We are 100% in love with this achingly honest, beautiful piece from Trail Maven Ali Wunderman, freelance writer extraordinaire. (Seriously. Need something written? She's your girl.) Read an excerpt below, or the full piece over at Misadventures Mag. Click here for a full album of images from this adventure!


Five miles into a hike on Yosemite’s Mist Trail, I stopped and panted, wondering whether I should (or could) continue for the rest of the planned twelve miles. I tried to fend off disappointment in myself as I pondered, recalling a similar crossroads I encountered twelve years prior during my first ever backpacking trip.

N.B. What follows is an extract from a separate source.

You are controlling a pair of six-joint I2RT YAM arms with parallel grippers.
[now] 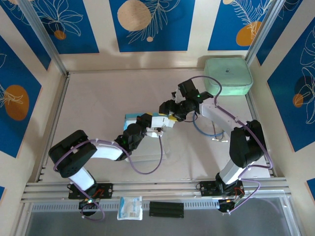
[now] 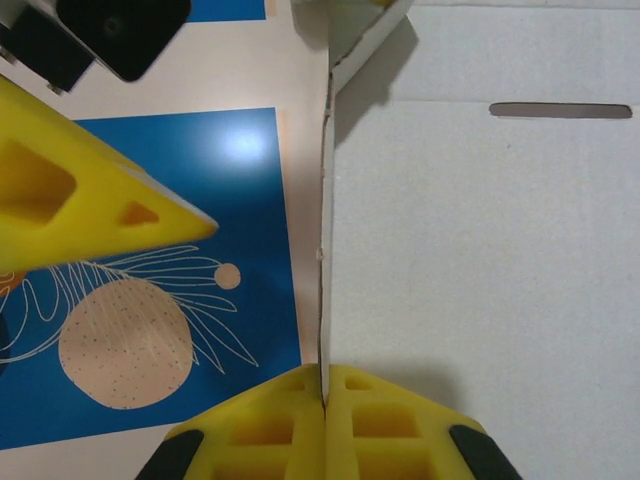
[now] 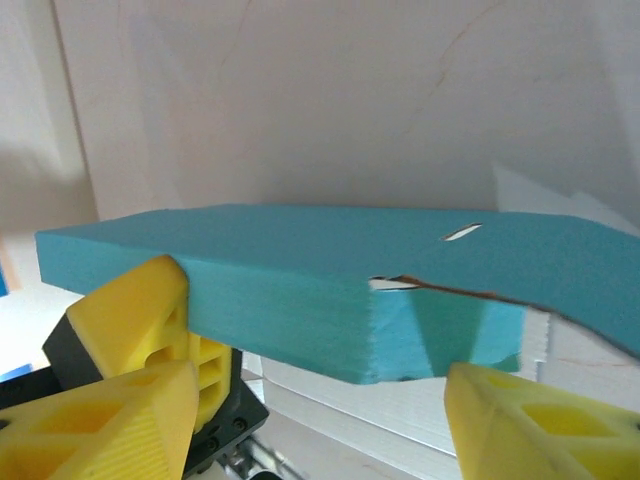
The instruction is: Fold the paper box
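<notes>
While the left pincer (image 2: 325, 398) is clenched on a raised wall of the paper box (image 2: 480, 260), the right pincer (image 3: 320, 375) stands released around the box's blue end.

Left jaws meet flat on the thin card edge, with the whitish inner face beside them; the right's yellow fingers (image 3: 530, 420) sit wide apart on either side of the light blue corner, and whether they touch it I cannot tell. The box lies near the middle of the bench (image 1: 98, 98), between both arms. The step looks like standing a wall and turning a flap: the left should probably keep its grip low by the crease, and the right close gently and bend along the score, steering any tab toward the slot (image 2: 560, 110) without buckling the card. The mint-green case (image 1: 227, 76) and the white packet (image 1: 130, 207) lie well apart.
</notes>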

I was the quintessentially troubled suburban 13-year-old, perpetually grumpy and unrelentingly selfish. I fancied myself a punk rocker, my Hot Topic wardrobe and obsession with Green Day betraying any legit association I had with the genre.

That only aspect of disenfranchised youth I could authentically claim was that I was super sad, and I blamed the world for it. My mom, sensing I was heading down a dangerous path, signed me up for a month of backpacking with Adventures Cross Country, an outfitter that sends groups of teens (troubled and otherwise) to various parts of the world to learn outdoors skills, and in my case, how-to-be-a-functioning-human-being skills.

My particular trip was in British Columbia, and there I braved the Canadian wilderness while taking a good hard look at myself, and who I was becoming. On the first excursion, one that would take me five days through the Mt. Garibalidi area, I paused mid-switchback and wondered if I could keep going. Not only mentally, but physically, emotionally. I wasn’t prepared for what I had gotten into, and I couldn’t see my way out of it.

Because I had no other option, I kept going (we won’t discuss the frantic collect calls home begging my mom to fetch me). Fortunately by the end of my four week stint deep in the heart of nature, I had become self-aware enough to identify where I was going wrong, and the steps I needed to take to rectify it.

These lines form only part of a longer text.